I walked in at 6 am to the peace I have all by myself first thing and was soon joined by a few others of the early comers. One was my partner at the desk this week, filling in for my usual front desk mate. She has been the charge nurse, and one that has been a thorn since I started.
She started in immediately yapping about how someone told the manager about how she talks on her phone all the time at the desk (which she does) and how it ticked her off. It is true that some of the time she is communicating with Doctors, but much of it is idle chit chat with men and it makes my load harder. So I admit, I may have been one that mentioned it in my speech the other day to the head boss after she yelled at me. But others have complained about her too.
Long story short, I told her I understood her frustration about pettiness because I was resigning for that very reason. And she was shocked that I was resigning! I was shocked she was shocked. Begging me to stay and be on the desk next week too, she completely flipped her attitude and focused on me, how great I am and that I should not do it.
This gave me an opportunity to express my feelings about what goes on there and how it all makes me uncomfortable and unhappy. To which a fellow co-worker agreed! It felt good to get it off my chest and she seemed to understand and gave me a pep talk. It was quite a change.
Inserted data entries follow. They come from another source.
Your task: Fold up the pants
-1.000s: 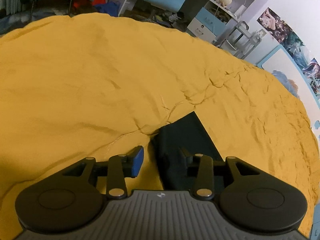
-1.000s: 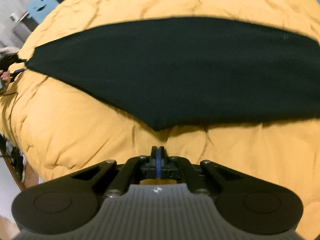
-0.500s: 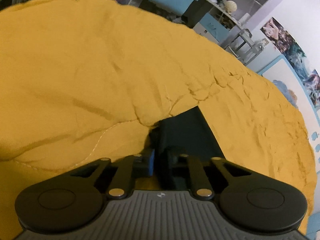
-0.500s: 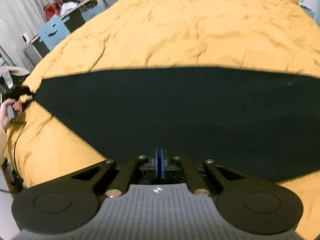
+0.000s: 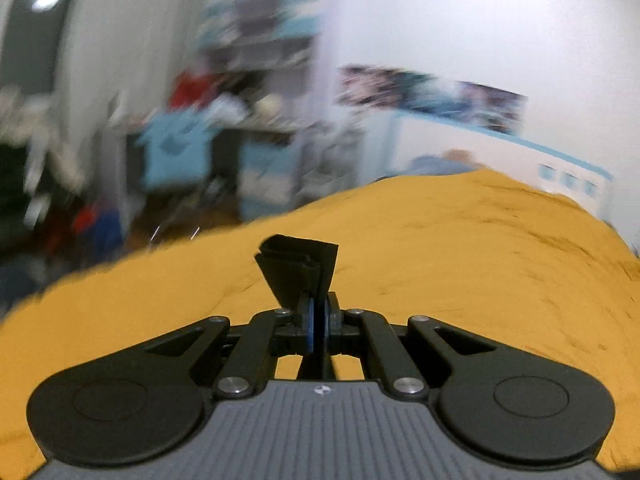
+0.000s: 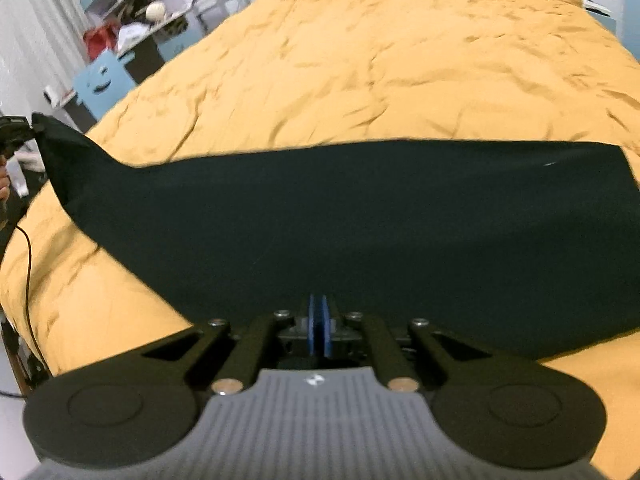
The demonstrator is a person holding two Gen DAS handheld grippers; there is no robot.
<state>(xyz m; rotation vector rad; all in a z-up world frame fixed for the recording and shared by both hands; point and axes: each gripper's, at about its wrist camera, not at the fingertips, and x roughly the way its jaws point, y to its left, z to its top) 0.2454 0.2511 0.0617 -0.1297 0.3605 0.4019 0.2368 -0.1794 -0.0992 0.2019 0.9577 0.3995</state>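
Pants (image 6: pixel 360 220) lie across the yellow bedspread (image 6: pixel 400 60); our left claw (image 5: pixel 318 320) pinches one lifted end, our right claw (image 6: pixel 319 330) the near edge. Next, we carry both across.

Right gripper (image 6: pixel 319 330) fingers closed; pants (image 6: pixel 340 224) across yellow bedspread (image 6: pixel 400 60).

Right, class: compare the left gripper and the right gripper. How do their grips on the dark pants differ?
The left gripper pinches a bunched, layered end of the dark pants, lifted clear of the mustard-yellow bedspread. The right gripper is shut at a flat, spread edge of the pants, low over the bedspread. Both have blue pads pressed together.
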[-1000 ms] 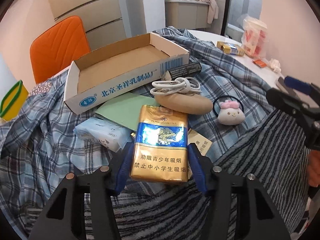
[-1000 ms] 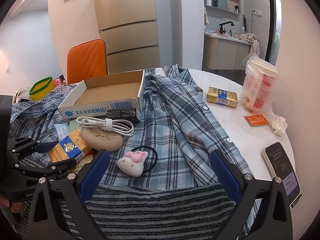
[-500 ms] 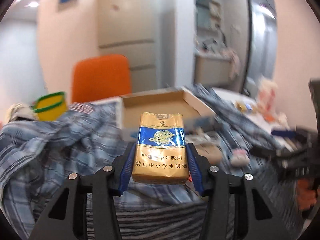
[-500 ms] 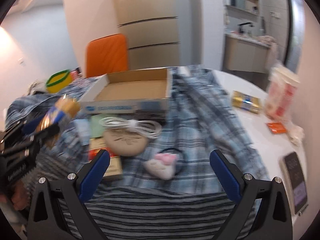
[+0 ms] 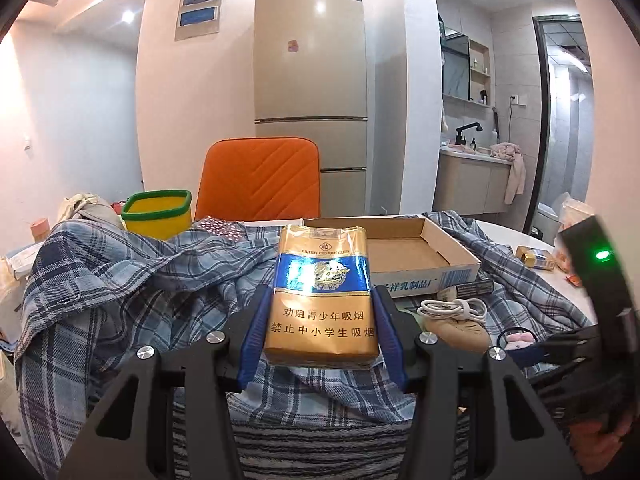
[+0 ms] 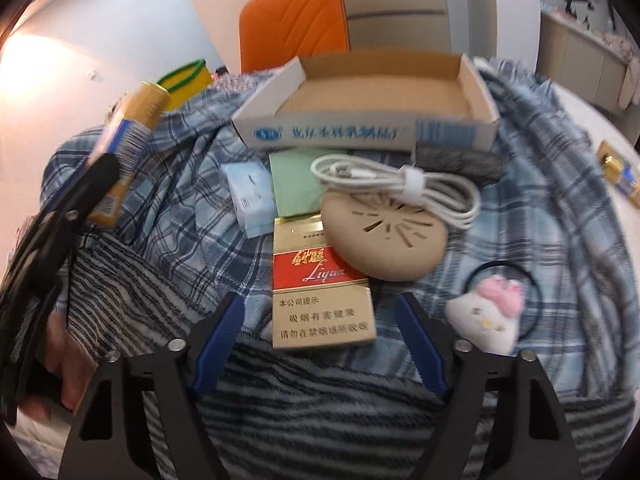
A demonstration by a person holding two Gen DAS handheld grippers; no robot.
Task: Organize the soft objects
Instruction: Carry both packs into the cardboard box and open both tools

Later on in the morning, I went into the big bosses office and he knew immediately I was resigning. Actually I had heard earlier, they usually just tell folks to leave right away, so I was prepared. I told him very nicely thanks but I just couldn’t handle it anymore. He took it well and said it was fine if I stayed the two weeks, so I figured they didn’t hate me anyway.
When I was working the desk with my immediate supervisor, who I figured would take it very poorly, she was very dismayed. She wanted to know what was the final straw–even though I tried not to tell her. After hearing it, she too gave me a pep talk and said that she wished I would take the weekend to reconsider. Again, second shock of the day! If anyone was going to ask me to leave, I figured it would be her. And when the big boss stood next to her, he wanted me to reconsider too (even though it was an after thought…he isn’t a very strong manager).
So here’s the thing: many people came to me begging me not to go–even folks that haven’t been very nice. In the locker room I told the gal at the desk how I appreciated that she had been kind about my resignation, and that if I stay, we must try to work together well. I felt like I had somehow drawn a line in the sand today: no more abuse. Like things had turned slightly.
It’s hard to find jobs around here and I heard the home care stuff isn’t so hot. I just started my insurance today and have doctor’s orders that I’m suppose to take care of now. It’s a hard decision.
Will these folks be any better? There’s still one that was very standoffish today, but I can avoid her. I did feel like there was slight progress today. And I now know that someone is retiring and I can get her shift which will be easier.
I’m considering it. No rash decisions now like in my old life…. I’m honored that they asked me to stay, but not fooled into thinking I’m anything special. I know I do a good job, but I also know it would be really hard for them to start training someone all over again, and that’s probably why they don’t want me to go!